Naissance
Le soleil était radieux.
Depuis quelques jours le thermomètre affichait des températures dignes d’un plein été.
J’avais troqué mon pantalon de grossesse contre une robe d’été, large et généreuse pour mon ventre arrondi.
Les fenêtres étaient largement ouvertes depuis le matin sur le jardin où le printemps explosait de beauté.
La première contraction légèrement douloureuse m’a rappelé que j’approchais du terme.
Je n’y ai guère prêté attention.
Ma présence aux cotés de ma grand-mère pour son dernier souffle, le choc émotionnel vécu par «cette mort en direct »avaient déclenché deux mois avant ,une série de contractions irrégulières mais répétées.
Je n’étais plus dans l’obligation de me reposer : le bébé avait atteint un poids suffisant.
Quelques heures plus tard, les contractions se succédaient à un rythme très régulier stoppant tout aussi régulièrement mes activités ménagères du samedi matin. J’ai très vite remarqué que la douleur devenait négligeable si je marchais.
Ma journée marathon avait débuté.
J’ai ainsi parcouru des kilomètres et des kilomètres, ma journée étant ponctuée de marches rapides, de montées, de descentes d’escalier, jusqu’à ce que je réalise que le rythme s’était accéléré.
J’avais une revanche à prendre sur mon premier accouchement.
Il n’était pas question d’arriver trop tôt à la maternité.
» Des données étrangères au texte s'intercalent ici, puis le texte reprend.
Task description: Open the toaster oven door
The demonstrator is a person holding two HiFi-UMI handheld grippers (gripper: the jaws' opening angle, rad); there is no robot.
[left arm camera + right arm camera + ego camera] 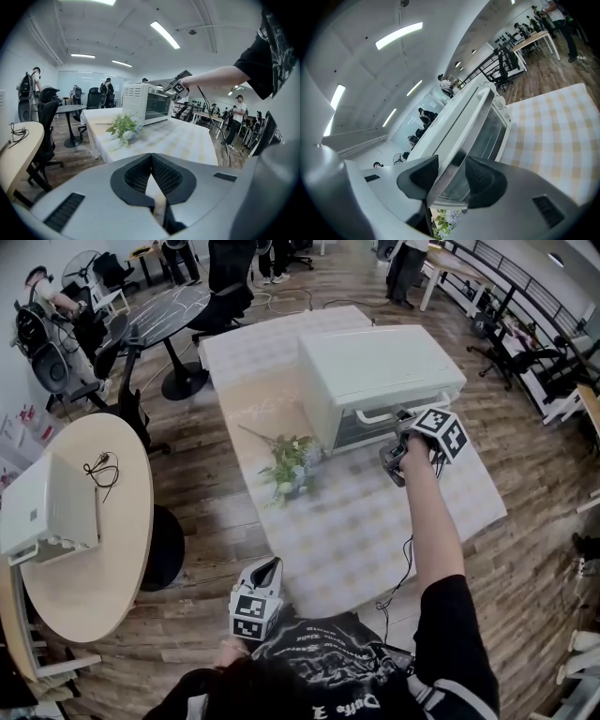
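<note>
Toaster oven [375,371] sits at upper centre of the head view, on the far part of a table [375,521] with a pale checked cloth. Its glass door [361,430] faces the lower right of the frame and looks closed. The door's bar handle [464,126] runs between the jaws of the right gripper [401,427], which stand wide apart; a gap shows beside one pad, so the bar isn't clamped. A bare forearm reaches up from the lower right of the frame to that gripper. The left gripper [265,573] is held low at bottom centre, off the near table edge and well apart from the oven, jaws pressed together on nothing. Just left of the oven a bunch of flowers [289,465] lies on the cloth. A round wooden table [112,540] stands at far left.
</note>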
Désormais, je savais d’expérience qu’allongée, reliée à une perfusion, ligotée au monitoring, je n’aurai plus aucune possibilité d’être maîtresse de mon corps, de contrôler la vague douloureuse quand elle se fait submergeante.
Notre corps ne nous appartient alors plus. Il devient cet étranger que nous ne reconnaissons plus.
Autour de dix-sept heures, j’ai pensé qu’il était temps de confier le futur grand frère à sa grand-mère.
J’ai un peu bousculé « mon homme »qui me voyant si vaillante ne réalisait pas que l’échéance approchait.
A dix-huit heures nous étions à la maternité.
Une petite femme brune aux yeux rieurs m’a accueillie avec un grand sourire. Après un rapide examen elle m’a immédiatement dirigée vers la salle d’accouchement.
Les fenêtres, là aussi, étaient grandes ouvertes. Les bruits extérieurs montaient jusqu’à nous reliant la vie de dehors avec celle du dedans.
A dix huit heures trente ma fille venait au monde « coiffée » (poche des eaux intacte).
La sage femme réjouie s’est exclamée :
« OH ! C’est exceptionnel !
C’est signe de chance !
Vous êtes faite pour faire des enfants »
Le soleil brillait toujours, mais je n’avais plus d’yeux que pour ma tout belle posée sur mon ventre.
Elle ne pleurait pas, avait un petit air sérieux en ouvrant les yeux sur le monde.
A l’expulsion du placenta, c’est ma fille qui a réagi à la douleur en faisant la moue puis en pleurant
-« Voyez vous ça, la petite chérie ne veut pas qu’on fasse mal à sa maman »
La sage femme n’a pas su que son énoncé déclencherait un nouage d’amour immédiat qui n’était pas prêt de se défaire.
Ma fille a vingt-deux ans aujourd’hui.